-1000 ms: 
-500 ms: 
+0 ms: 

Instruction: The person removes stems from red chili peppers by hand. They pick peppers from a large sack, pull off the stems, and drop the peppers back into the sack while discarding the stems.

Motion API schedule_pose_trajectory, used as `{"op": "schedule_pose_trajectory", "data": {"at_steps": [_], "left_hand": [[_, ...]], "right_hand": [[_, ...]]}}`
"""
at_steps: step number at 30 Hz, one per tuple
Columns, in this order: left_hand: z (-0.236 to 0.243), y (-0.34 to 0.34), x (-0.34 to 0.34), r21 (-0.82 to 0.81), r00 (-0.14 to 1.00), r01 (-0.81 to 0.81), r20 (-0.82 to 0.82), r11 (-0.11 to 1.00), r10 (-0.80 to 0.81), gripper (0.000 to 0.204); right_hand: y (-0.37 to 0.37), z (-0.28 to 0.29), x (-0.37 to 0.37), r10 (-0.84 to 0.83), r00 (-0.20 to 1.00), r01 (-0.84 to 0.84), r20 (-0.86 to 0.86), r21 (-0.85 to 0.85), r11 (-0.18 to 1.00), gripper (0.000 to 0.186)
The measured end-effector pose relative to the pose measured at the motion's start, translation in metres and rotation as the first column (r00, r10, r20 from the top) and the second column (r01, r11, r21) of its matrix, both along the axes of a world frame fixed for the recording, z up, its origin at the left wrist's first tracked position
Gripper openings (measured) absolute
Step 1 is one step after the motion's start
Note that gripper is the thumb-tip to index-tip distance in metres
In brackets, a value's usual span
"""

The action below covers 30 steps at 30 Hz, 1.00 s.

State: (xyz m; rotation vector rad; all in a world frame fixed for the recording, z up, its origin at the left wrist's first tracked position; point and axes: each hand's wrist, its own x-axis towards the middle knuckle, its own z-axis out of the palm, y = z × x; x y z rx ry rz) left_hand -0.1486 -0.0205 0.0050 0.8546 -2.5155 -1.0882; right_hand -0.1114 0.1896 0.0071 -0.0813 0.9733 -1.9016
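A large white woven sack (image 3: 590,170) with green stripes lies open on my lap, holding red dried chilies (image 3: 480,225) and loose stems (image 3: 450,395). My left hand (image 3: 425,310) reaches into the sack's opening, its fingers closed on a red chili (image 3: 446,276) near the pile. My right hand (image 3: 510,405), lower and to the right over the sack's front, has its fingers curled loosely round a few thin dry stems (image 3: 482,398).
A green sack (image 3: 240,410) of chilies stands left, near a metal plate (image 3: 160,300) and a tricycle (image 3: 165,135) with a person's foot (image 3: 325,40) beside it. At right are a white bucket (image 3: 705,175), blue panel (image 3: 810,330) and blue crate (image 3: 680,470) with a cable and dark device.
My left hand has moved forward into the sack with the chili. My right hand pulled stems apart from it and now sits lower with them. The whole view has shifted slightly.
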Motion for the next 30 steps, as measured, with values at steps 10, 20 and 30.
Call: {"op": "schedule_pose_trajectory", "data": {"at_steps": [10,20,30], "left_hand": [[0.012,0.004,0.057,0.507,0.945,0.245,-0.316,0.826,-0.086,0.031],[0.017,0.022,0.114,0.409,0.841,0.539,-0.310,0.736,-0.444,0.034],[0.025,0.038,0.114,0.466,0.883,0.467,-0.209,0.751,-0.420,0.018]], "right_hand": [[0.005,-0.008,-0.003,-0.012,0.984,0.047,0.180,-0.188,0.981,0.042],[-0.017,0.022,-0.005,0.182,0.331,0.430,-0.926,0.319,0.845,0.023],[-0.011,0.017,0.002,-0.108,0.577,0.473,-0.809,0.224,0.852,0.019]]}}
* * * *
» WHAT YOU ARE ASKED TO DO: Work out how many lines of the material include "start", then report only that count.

» OUTPUT FOR THIS EXERCISE: 2